Cinco meses después de que Santiago García Zamora aceptara cargos por el delito de feminicidio agravado contra Daniela Quiñones, el juzgado de Riosucio, Caldas, le impuso una pena de 34 años, 8 meses y 20 días de prisión. “Yo pensé muchas cosas, pero traté de seguir lo que Dani me enseñó. Siempre pedí justicia total frente a este caso. Sin embargo, ir a la cárcel no recupera la vida que se perdió, y nada lo hará. Pero yo rencor ya no le tengo, pues sé que eso es lo que Dani hubiera querido de mí.” Dice Tobar al referirse al agresor de su amiga.

Evidentemente, este no fue un hecho que solo se quedó en los noticieros y en el recuerdo de las personas cercanas a Daniela. Por el contrario, el caso de Quiñones sacudió y conmovió a una comunidad entera; y convirtió a la Universidad EAFIT en epicentro para la lucha contra el feminicidio. Esto desencadenó por redes sociales y diferentes medios, denuncias anónimas frente casos de acoso y vulneración de derechos contra las mujeres dentro de la Universidad. Daniela, implícitamente, inspiró y llenó de fuerzas a otras mujeres para contar sus testimonios frente a casos de desigualdad por su género. Frente a esto, la Universidad EAFIT se pronunció y se mostró abierta a escuchar y actuar frente a estas situaciones, “hasta el momento, el Comité de Inclusión y Equidad (constituido por varios estamentos de la Universidad, representantes de los estudiantes y de los profesores) ha tramitado todas las denuncias recibidas, las que en algunos casos han escalado a instancias disciplinarias.” Leía el comunicado enviado a la comunidad eafitense.
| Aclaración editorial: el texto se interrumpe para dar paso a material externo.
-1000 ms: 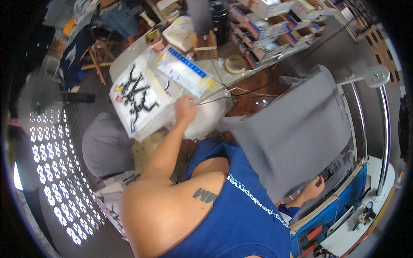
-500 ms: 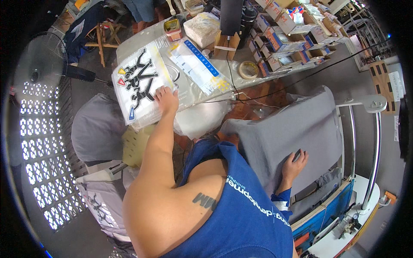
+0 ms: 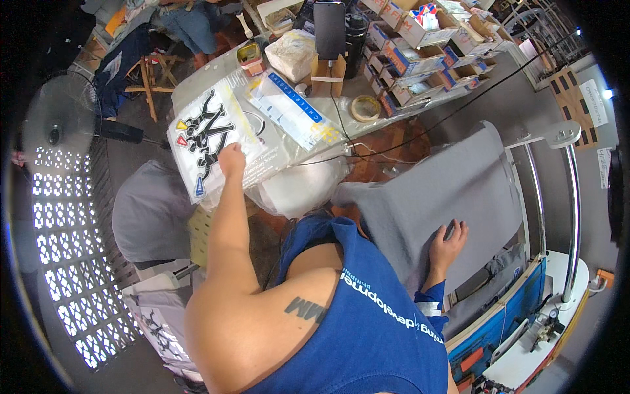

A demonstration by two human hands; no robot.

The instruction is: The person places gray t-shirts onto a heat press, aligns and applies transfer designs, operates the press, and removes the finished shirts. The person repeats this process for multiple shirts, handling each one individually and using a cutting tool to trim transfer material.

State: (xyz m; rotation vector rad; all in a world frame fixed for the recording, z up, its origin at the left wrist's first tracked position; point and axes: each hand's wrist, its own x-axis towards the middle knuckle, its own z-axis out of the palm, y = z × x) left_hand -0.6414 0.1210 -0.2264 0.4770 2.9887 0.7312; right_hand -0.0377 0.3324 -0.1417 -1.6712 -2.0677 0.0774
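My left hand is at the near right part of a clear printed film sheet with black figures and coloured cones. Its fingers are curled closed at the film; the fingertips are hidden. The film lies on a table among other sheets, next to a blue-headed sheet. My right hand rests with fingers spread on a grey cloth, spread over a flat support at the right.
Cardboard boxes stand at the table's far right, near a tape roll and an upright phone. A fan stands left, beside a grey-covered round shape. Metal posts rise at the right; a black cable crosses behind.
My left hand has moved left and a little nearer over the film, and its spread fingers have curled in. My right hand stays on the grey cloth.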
A casi un año de la tragedia, los estudiantes, docentes, trabajadores y eafitenses en general recuerdan a Daniela como símbolo de lucha y esperanza por construir una comunidad en la que no se vulneren los derechos de un ser humano por su género. La Universidad EAFIT recordará por siempre a Daniela Quiñones; los corredores, las aulas, la cafetería y en especial, el piso 5 del bloque 29, donde solía pasar sus ratos libres con el grupo estudiantil SERES, enmarcaran su risa, acogerán su solidaridad, compartirán su sabiduría, y conmemorarán su valentía.